Every line of the material below, from the top through the line with "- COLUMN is", should be reproduced exactly.
=== Material provided ===
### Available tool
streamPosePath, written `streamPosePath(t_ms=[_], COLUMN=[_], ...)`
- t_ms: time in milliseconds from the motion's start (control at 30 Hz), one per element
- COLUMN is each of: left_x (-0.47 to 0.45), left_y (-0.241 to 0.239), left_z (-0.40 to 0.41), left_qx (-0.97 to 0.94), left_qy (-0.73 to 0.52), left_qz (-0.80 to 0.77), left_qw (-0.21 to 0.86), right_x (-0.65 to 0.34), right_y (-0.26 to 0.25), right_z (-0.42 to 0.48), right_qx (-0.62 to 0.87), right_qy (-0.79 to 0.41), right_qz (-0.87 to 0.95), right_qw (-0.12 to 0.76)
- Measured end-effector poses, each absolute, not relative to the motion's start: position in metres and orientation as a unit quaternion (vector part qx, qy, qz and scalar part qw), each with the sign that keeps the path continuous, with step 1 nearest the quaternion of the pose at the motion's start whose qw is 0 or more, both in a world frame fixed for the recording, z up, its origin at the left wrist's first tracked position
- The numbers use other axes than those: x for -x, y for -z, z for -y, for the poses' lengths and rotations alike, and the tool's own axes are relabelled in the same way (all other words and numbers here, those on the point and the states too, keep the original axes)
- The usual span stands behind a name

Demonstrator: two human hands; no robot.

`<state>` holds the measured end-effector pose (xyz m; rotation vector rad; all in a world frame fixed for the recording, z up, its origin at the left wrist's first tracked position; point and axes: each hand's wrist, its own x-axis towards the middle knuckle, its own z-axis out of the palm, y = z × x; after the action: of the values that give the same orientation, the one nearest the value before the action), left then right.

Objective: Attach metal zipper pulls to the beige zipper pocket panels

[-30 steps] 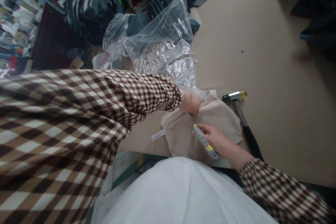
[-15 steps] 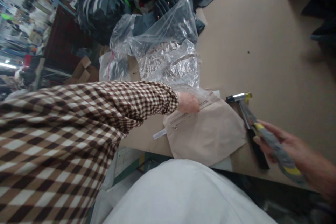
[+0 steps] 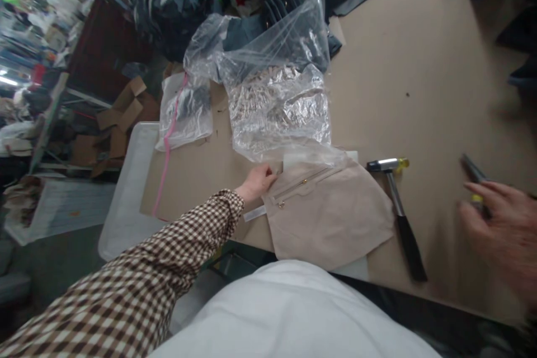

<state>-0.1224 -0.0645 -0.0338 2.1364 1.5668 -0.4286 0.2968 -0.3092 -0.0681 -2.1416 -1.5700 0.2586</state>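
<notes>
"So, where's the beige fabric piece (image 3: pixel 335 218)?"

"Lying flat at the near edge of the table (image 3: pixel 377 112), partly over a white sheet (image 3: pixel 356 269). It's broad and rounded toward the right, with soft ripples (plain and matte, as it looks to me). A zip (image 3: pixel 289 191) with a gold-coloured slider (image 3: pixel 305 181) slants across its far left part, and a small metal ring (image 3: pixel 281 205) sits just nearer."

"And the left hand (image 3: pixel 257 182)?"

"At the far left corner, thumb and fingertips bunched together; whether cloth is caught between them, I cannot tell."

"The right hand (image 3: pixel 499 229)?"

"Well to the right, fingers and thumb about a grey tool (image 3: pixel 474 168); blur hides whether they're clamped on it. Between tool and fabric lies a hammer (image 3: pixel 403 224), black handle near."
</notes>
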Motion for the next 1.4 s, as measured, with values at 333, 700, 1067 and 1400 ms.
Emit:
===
Answer area.
### Available tool
streamPosePath, written `streamPosePath(t_ms=[_], COLUMN=[_], ...)`
- t_ms: time in milliseconds from the motion's start (control at 30 Hz), one per element
- COLUMN is each of: left_x (-0.47 to 0.45), left_y (-0.241 to 0.239), left_z (-0.40 to 0.41), left_qx (-0.97 to 0.94), left_qy (-0.73 to 0.52), left_qz (-0.80 to 0.77), left_qw (-0.21 to 0.86), right_x (-0.65 to 0.34), right_y (-0.26 to 0.25), right_z (-0.42 to 0.48), right_qx (-0.62 to 0.87), right_qy (-0.79 to 0.41), right_qz (-0.87 to 0.95), right_qw (-0.12 to 0.76)

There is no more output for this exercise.